Forts de ces constats établis au regard du confinement, que nous avons tous vécu, nous considérons nécessaire de décharger les professeurs principaux pour leur permettre de contacter régulièrement les familles des élèves. Le professeur principal, ou un autre professionnel, devrait pouvoir échanger quotidiennement, du moins régulièrement, avec la famille de chaque élève. Peut-être que certains élèves auront davantage besoin de contacts téléphoniques ou par mail, voire de rencontres, puisqu'il est également important de se rencontrer et d'échanger en présentiel. Aujourd'hui, le système éducatif ne le propose pas, alors que nous avons compris, durant le confinement, que cette prise de contact régulière était indispensable. La cohésion sociale passe aussi par là.

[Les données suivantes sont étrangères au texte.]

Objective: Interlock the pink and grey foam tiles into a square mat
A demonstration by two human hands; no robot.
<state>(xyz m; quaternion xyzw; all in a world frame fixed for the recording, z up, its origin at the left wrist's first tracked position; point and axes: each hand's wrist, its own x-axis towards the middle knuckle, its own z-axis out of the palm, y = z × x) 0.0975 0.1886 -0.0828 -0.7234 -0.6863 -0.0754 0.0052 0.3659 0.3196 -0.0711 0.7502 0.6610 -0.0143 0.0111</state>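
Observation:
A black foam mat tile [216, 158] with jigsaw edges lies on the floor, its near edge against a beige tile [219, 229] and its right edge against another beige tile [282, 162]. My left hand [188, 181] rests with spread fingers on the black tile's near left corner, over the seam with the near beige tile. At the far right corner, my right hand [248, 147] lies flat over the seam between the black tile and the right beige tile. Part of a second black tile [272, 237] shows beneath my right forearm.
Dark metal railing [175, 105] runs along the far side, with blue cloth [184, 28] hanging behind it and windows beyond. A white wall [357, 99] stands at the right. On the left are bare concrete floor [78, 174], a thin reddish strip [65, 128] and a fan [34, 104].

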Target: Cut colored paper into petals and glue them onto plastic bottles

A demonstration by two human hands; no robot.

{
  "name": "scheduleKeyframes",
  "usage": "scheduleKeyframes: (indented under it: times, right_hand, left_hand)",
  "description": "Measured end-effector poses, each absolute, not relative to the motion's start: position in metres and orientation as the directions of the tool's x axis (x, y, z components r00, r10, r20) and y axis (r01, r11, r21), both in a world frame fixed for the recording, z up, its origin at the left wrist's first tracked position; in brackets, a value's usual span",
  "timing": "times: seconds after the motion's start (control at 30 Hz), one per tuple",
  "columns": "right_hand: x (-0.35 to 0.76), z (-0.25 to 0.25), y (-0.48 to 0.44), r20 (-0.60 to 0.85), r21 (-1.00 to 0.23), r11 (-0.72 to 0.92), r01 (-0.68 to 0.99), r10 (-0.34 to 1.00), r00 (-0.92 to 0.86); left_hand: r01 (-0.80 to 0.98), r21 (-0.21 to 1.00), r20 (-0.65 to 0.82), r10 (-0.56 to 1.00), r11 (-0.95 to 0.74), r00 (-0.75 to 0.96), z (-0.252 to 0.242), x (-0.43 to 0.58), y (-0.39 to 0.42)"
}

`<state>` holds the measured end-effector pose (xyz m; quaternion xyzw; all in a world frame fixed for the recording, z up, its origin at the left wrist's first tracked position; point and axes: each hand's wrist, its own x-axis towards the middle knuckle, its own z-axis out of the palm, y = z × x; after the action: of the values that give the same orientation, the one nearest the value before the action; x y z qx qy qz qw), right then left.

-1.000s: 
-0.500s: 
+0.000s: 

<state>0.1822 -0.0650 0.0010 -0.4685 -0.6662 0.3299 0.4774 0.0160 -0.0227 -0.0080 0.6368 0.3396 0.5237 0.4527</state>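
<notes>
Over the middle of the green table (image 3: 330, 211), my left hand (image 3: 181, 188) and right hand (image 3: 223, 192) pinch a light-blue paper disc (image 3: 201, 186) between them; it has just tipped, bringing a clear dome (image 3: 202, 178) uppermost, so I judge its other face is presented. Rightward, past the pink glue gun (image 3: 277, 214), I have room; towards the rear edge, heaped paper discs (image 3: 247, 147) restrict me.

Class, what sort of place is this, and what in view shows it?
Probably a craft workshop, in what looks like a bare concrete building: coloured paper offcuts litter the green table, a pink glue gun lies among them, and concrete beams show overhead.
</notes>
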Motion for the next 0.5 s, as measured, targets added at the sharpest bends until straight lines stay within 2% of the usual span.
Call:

Nous pouvons avoir l'impression que ces petits gestes ne peuvent modifier la donne, mais nous constatons que nous en avons cruellement besoin pour que la société française fonctionne mieux et soit plus bienveillante à l'égard de tous.

Nous avons aussi pour habitude, à la FCPE, de considérer que la transformation et la reconstruction de l'école de la République doivent s'opérer à partir des plus fragiles, sachant que cette école ainsi rénovée serait également adaptée aux enfants mieux lotis, qui pourraient alors jouer un autre rôle. Nous insistons fortement sur cet aspect, dans la mesure où l'école publique d'aujourd'hui ne correspond à aucun élève, ce qui est fort dommage. La FCPE croit fermement en l'école de la République, et c'est pour cette raison que nous sommes engagés depuis presque soixante-quatorze ans. Or cette école souffre, de même que nos enfants. Ce n'est pas normal, et nous ne pouvons évidemment pas laisser faire.